The secondary characters were almost entirely a sorry lot with personalities to the extreme in any number of directions - too smart, too stupid, too needy, too plain, too EVERYTHING.

I know that I'll never understand the praise this book received from critics and readers... and I'm ok with that. I do wish, however, that I could meet some of the people who relate it so easily to real life. Meeting them, perhaps, would truly terrify me. [close]


A Real Mixed Bag
Rating (3)
Date: 2008-07-22

1 out of 1 customers found this reveiw helpful


I have very mixed feelings about this book. I found it a very unpleasant read, although obviously well written, by a talented author.

On the downside, these were among the most pathetic, unsympathetic characters I can remember meeting in a book in a long time. The main characters are the members of the Lambert family, consisting of Enid, the incredibly insecure wife of Alfred, a retired engineer, and mother of three grown children, Gary, Chip and Denise. Alfred, is a wholly uncommunicative, repressed, overly moralistic mid-westerner deteriorating from Parkinson, dealing with the embarrassment of incontinence, and facing the onset of dementia. The author spends many harrowing pages describing Alfred's terrorized hallucinations.
Like so many older people, Enid faces an uncertain future due to Alfred's health problems. Enid is in exquisite denial about Alfred's deteriorating condition, believing that everything would be OK if he just "tried harder." The one thing that Enid is clear about, is that she wants her three children to spend an idealized Christmas in their small, midwestern town of St. Jude (the patron saint of lost causes).
While hard to believe, the Lambert children are in no better condition than Enid or Alfred.
Chip--the smart one--is a college professor who loses his tenure track job in an affair with a student, and is reduced to sniffing his couch for vestiges of his former lover's body odors to achieve sexual comfort.
Gary, perhaps even more pathetic than Chip, is an investment banker with a developing alcohol problem, completely henpecked and controlled by not only his attorney wife, but by his children as well, and seething with poorly concealed rage against Enid and Alfred.
Finally, there's Denise, a well regarded chef, who loses her job in an affair with a desperate, shelf-hating lesbian affair with her investor's wife.
While the characters achieve some small modicum of redemption and growth in the last 25 of the 600 or so pages, the getting there is a harrowing ride--particularly as it relates to Alfred.

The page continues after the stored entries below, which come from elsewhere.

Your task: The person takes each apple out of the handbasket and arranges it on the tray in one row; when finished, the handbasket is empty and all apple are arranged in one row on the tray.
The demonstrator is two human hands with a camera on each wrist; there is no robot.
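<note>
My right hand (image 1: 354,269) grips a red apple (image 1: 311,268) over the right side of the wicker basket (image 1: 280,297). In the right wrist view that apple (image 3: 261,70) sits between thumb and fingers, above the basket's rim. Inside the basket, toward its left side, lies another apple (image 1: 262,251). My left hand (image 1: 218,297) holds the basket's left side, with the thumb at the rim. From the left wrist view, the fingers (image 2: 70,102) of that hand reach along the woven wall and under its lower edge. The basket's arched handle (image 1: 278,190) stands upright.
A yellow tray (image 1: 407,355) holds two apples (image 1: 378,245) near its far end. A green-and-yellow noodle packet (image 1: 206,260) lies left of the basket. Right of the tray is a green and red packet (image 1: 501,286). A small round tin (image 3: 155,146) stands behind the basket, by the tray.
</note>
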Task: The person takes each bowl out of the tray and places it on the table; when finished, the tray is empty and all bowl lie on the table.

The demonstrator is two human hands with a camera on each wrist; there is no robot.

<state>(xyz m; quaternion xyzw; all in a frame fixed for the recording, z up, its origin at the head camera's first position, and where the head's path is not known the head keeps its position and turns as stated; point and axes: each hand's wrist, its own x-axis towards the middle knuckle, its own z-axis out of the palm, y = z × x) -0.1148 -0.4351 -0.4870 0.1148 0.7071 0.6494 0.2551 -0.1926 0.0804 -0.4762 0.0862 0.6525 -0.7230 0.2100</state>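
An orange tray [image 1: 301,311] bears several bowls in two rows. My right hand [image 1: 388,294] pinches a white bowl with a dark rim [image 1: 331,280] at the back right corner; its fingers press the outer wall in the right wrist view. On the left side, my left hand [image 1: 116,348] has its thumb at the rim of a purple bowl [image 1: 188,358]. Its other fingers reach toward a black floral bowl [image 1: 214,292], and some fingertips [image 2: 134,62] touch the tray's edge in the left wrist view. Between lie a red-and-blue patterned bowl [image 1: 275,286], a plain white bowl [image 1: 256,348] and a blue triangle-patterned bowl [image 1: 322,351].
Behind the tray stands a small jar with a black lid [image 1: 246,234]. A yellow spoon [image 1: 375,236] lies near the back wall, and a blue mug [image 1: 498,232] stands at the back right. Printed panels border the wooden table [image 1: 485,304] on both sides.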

On the other side, if you can get past the depression and pain, there is some real merit in this book. Its undoubtedly well-written, Franzen being a truly talented wordsmith. The pace tends to move relatively quickly,offsetting the extended length of this book.

Franzen shows great insight into the human condition, doing an exemplary job presenting the factors that drive the Lamberts to their desperate situations--but desperate they are. As I read this book, I kept imagining myself on the freeway, looking over to the other side of the road where the emergency workers were removing the dead and bloody bodies from the twisted wreckage.

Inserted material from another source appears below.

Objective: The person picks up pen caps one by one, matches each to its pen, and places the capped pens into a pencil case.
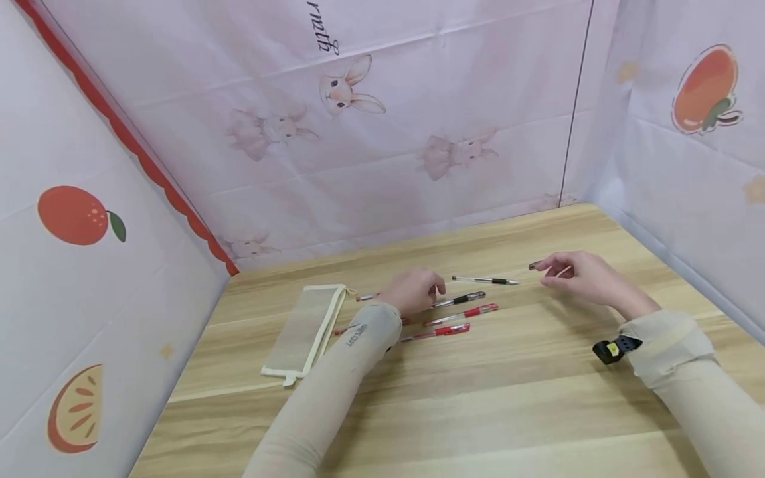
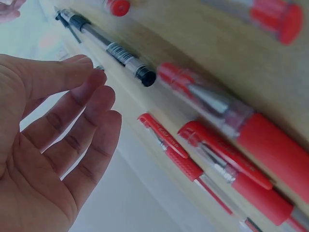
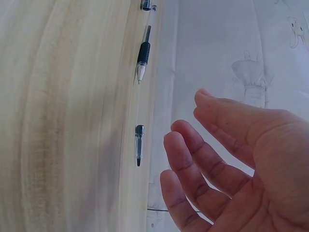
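My left hand (image 1: 412,290) hovers among the pens, its fingers loosely bent and thumb near the index fingertip; nothing shows in its grasp. Close beside it lie a capped black gel pen (image 1: 460,300) and capped red gel pens (image 2: 231,169). Beyond its fingertips is an uncapped black gel pen (image 1: 485,280), point toward the right. My right hand (image 3: 227,164) has its thumb and fingers apart and holds nothing. Near those fingertips, the loose clear pen cap (image 3: 139,146) with a black end and clip lies on the table.
A cream-edged mesh zip pouch (image 1: 305,330) lies flat left of the pens, with more red pens partly hidden under my left arm. The wood-grain table (image 1: 478,405) is bordered by printed cloth walls (image 1: 382,179) at the back and both sides.
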Available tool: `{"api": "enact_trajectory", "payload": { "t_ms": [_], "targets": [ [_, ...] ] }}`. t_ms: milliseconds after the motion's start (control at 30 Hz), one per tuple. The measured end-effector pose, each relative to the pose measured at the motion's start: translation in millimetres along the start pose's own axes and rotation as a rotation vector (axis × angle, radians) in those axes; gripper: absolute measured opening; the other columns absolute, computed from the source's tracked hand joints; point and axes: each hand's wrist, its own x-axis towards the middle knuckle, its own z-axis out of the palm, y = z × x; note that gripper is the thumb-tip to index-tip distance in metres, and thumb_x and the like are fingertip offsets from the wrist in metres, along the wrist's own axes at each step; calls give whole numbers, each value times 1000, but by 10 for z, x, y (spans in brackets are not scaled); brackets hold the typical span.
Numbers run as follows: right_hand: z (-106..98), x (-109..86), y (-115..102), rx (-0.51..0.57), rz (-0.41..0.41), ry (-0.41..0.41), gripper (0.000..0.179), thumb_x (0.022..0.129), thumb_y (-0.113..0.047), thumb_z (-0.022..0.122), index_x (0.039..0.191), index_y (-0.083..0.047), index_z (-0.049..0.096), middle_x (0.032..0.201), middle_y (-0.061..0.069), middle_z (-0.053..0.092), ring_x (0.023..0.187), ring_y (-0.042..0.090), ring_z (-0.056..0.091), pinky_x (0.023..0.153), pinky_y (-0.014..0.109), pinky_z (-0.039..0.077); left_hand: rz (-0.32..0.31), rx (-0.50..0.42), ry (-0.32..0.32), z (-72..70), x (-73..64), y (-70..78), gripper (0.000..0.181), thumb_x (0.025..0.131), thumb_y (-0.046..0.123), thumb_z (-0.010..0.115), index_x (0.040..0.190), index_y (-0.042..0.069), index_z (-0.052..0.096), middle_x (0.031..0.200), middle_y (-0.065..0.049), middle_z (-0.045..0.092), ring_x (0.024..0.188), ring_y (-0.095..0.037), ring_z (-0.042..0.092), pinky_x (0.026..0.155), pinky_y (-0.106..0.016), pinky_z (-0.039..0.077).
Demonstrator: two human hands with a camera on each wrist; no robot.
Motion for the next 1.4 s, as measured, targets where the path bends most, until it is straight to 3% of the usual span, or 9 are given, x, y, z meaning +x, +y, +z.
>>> {"api": "enact_trajectory", "payload": {
  "t_ms": [233,467,833,1167,1400],
  "targets": [
    [-47,34,37,-1,21,-10,32,101,-20,75,126,0,73,105,11,79,94,20,73,80,27,55,5,22,18,-38,68,-6,28,103,11,67,127,22,79,106,5,77,82,-12,61,70,-25,48],
    [-61,17,152,-19,36,-5,32,102,-19,75,126,0,73,105,10,79,93,17,72,79,25,54,-8,30,38,-17,166,18,32,104,15,70,134,25,75,117,3,76,101,-11,67,89,-30,59],
    [-122,9,255,-27,45,-2,31,102,-18,75,127,1,72,106,14,78,95,24,74,76,22,53,-17,68,26,-9,317,76,37,105,14,68,140,27,70,136,4,72,124,-14,68,104,-36,58],
    [-153,20,350,-28,59,-12,32,102,-14,74,128,2,70,111,22,77,100,34,75,78,28,55,-5,71,23,-4,428,186,38,105,14,69,141,26,69,133,2,70,117,-14,68,103,-35,58],
    [-148,36,395,-30,76,-23,32,101,-14,75,128,2,70,110,19,77,101,33,74,79,29,55,-14,83,25,38,534,209,39,104,12,68,140,28,70,133,4,70,119,-14,68,104,-34,57]
  ]
}}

While the novel does hold up a mirror to the reader, it tends to focus almost entirely on the uglier side of life.

Again, if you have the stomach and patience to get through that, the book is worth the read.


Well worth the investment in time
Rating (5)
Date: 2008-07-07


Don't believe the hype about the hype. Brilliantly imagined, extremely well written, and just a pleasure to read.


mmm, not that impressed
Rating (2)
Date: 2008-06-30


After seeing this on best selling lists forever, finally picked it up from my library. Liked the beginning, but it really waned. Made myself finish it since SO many people loved it, but I'm not feeling it.